◆ Work required
Could you write out the opening lines of the data, word for word, stopping after the line that contains "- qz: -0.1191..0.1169"?

= Beginning of Section =

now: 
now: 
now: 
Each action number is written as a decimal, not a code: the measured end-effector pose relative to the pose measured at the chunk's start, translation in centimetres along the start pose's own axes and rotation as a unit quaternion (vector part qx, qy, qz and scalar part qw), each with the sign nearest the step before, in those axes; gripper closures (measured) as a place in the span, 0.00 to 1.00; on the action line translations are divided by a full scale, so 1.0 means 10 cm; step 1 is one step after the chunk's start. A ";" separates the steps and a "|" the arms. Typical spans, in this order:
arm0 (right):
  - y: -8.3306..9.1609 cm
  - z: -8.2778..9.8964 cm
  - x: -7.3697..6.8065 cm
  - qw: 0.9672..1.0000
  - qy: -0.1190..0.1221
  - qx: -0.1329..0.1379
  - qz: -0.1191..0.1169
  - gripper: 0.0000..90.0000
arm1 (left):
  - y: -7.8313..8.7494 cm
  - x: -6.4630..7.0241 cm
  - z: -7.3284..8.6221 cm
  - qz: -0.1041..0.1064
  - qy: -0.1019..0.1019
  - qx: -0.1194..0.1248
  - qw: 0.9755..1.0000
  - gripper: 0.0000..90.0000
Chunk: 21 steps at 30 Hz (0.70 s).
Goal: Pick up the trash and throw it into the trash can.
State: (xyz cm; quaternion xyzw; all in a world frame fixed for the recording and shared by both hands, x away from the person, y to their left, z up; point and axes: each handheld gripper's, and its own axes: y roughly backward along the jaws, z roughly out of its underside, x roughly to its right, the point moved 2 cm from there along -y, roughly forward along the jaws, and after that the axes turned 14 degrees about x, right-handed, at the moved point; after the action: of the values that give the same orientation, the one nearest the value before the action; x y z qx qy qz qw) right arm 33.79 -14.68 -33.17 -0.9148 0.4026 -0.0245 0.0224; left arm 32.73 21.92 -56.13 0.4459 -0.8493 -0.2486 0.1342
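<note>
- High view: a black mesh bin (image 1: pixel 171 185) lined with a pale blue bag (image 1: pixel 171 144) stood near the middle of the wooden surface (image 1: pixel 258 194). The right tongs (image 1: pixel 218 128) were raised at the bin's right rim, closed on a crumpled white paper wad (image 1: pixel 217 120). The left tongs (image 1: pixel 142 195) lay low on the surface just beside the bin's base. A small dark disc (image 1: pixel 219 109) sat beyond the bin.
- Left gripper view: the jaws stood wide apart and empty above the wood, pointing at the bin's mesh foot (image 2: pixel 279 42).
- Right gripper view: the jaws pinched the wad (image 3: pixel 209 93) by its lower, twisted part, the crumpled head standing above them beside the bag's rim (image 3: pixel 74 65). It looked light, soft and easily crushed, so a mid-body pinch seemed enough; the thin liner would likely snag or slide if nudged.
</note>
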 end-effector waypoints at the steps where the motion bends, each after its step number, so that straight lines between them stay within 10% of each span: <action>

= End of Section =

◆ Response to the task
now: 
now: 
now: 
Each action number is written as a decimal, not a code: the measured end-effector pose relative to the pose measured at the chunk's start, translation in centimetres along the start pose's own axes and rotation as a unit quaternion (vector part qx, qy, qz and scalar part qw), each with the sign nearest the step before, in those axes; gripper closures (measured) as a place in the span, 0.00 to 1.00; on the action line translations are divided by a full scale, so 1.0 means 10 cm; step 1 is one step after the chunk's start. A ";" separates the steps and a "|" the arms. Typical spans, in this order:
arm0 (right):
  - y: -8.3306..9.1609 cm
  - z: -8.2778..9.8964 cm
  - x: -7.3697..6.8065 cm
  - qw: 0.9672..1.0000
  - qy: -0.1190..0.1221
  - qx: -0.1329..0.1379
  - qz: -0.1191..0.1169

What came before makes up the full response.